**EXERCISE DIRECTIONS:** All lines in the records below from the line with "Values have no" through the line with "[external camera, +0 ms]" are to be given again exactly, both ends included; the pictures are to be left out.

Segment Start: RECORDS TO PROCESS

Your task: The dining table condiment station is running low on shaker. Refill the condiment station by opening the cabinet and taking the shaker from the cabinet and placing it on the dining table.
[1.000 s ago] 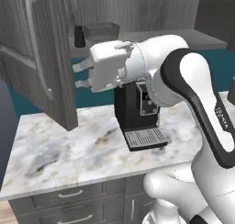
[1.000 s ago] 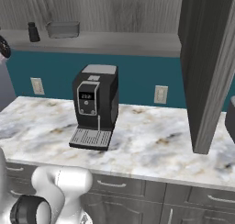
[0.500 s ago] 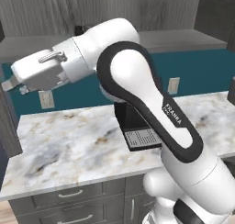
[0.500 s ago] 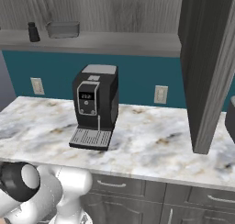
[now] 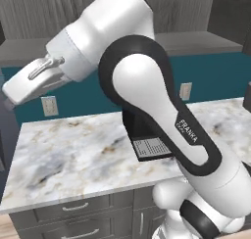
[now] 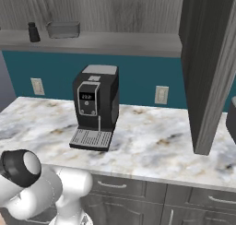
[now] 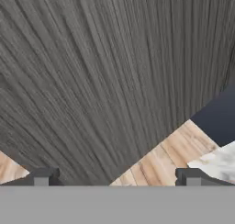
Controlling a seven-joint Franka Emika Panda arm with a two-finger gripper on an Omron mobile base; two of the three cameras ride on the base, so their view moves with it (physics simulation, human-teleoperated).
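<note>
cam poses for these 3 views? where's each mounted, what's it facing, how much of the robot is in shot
Left base view: behind the arm on its left, facing the marble counter and teal wall; the white arm sweeps across toward the left edge.
Right base view: behind on the right, facing the coffee machine, the open cabinet and its shelf with the black shaker; the arm's base shows lower left.
Hand view: on the hand, close against a grey wood-grain panel; open end effector at the bottom.
Both base views share the counter and coffee machine.
</note>
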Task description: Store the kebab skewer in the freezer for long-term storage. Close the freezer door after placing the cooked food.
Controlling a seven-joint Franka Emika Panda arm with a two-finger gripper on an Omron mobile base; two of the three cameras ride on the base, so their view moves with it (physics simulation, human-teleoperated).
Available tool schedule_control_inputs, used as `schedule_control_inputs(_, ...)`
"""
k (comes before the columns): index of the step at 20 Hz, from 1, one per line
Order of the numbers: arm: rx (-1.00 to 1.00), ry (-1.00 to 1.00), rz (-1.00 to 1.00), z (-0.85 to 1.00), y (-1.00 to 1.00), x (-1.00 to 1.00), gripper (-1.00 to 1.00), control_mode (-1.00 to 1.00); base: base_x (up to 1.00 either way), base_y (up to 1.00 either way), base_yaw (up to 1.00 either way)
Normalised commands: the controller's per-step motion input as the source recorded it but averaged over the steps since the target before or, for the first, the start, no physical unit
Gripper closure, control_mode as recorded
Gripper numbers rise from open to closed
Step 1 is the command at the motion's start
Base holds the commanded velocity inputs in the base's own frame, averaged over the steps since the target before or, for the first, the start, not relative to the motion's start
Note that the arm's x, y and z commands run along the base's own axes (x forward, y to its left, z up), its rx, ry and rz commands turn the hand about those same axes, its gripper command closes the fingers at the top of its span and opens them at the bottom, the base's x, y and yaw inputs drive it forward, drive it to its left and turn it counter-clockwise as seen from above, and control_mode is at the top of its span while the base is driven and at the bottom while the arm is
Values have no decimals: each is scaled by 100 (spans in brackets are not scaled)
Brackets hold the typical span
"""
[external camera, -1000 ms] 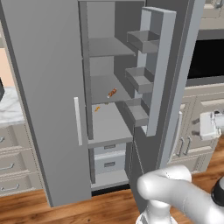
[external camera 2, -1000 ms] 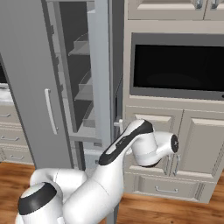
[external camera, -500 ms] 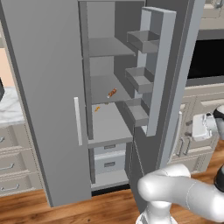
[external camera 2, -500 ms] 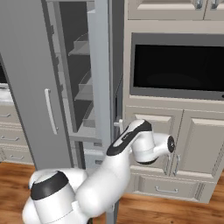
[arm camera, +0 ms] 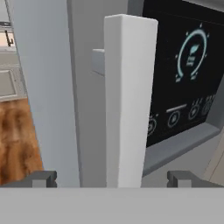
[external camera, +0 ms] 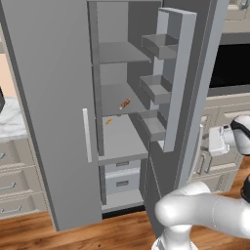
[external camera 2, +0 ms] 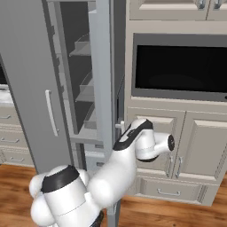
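Observation:
The freezer [external camera: 117,58] stands open. On its middle shelf lies the kebab skewer [external camera: 125,103], a small stick of reddish-orange chunks. The freezer door [external camera: 177,83] is swung out to the right, with its grey shelf bins facing inward. My gripper [external camera: 209,142] is at the door's outer face, open. In the hand view the gripper [arm camera: 113,179] is close to the pale vertical handle [arm camera: 129,100], one dark fingertip on each side of it and not touching it. The dark dispenser recess [arm camera: 186,78] sits just beyond the handle. My arm reaches round the door edge [external camera 2: 104,88].
A small orange bit [external camera: 108,121] lies on the shelf below the skewer. The plain grey door [external camera: 49,107] with its bar handle stands shut on the left. A black-windowed wall oven [external camera 2: 181,66] and cream cabinets [external camera 2: 199,150] are right of the door. Grey drawers [external camera: 119,180] sit low inside.
My hand has moved a little to the left, closer to the outer face of the freezer door. The jaws have stayed open and the skewer has not moved.

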Motion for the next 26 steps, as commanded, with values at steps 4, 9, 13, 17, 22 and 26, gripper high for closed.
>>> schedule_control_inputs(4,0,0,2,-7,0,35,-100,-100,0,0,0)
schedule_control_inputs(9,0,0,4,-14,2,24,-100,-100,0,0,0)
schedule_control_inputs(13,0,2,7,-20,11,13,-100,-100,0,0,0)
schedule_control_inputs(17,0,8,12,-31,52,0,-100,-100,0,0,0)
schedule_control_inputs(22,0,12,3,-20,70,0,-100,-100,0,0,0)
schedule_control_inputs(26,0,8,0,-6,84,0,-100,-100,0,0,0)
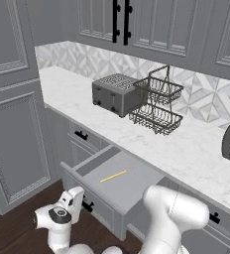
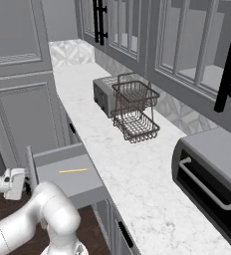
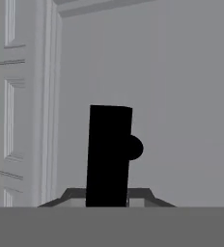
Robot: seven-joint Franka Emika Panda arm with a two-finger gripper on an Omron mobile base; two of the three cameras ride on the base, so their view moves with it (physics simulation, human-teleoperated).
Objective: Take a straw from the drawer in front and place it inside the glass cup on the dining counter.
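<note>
We see the drawer (image 1: 118, 184) pulled open below the marble worktop (image 1: 186, 149), its flat grey inside bare but for the straw (image 1: 113, 176), which lies near the middle, slanted toward two o'clock. At eleven o'clock from the straw, on the worktop, stands a grey toaster (image 1: 118, 94), and just beside it at its three o'clock a two-tier wire basket (image 1: 157, 101). Our white arm (image 1: 174, 218) rises at five o'clock, and its hand (image 1: 62, 212) sits low at seven o'clock, just outside the drawer front; the fingers are hidden from us.
</note>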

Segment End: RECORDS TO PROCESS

**ANSWER SPACE:**
Values have no decimals: each is scaled by 100 (spans in brackets are not scaled)
Brackets hold the typical span
"""
[external camera, -1000 ms] 
[external camera 2, -1000 ms] 
[external camera, -500 ms] 
[external camera 2, -500 ms] 
[arm camera, +0 ms] 
[external camera, +0 ms] 

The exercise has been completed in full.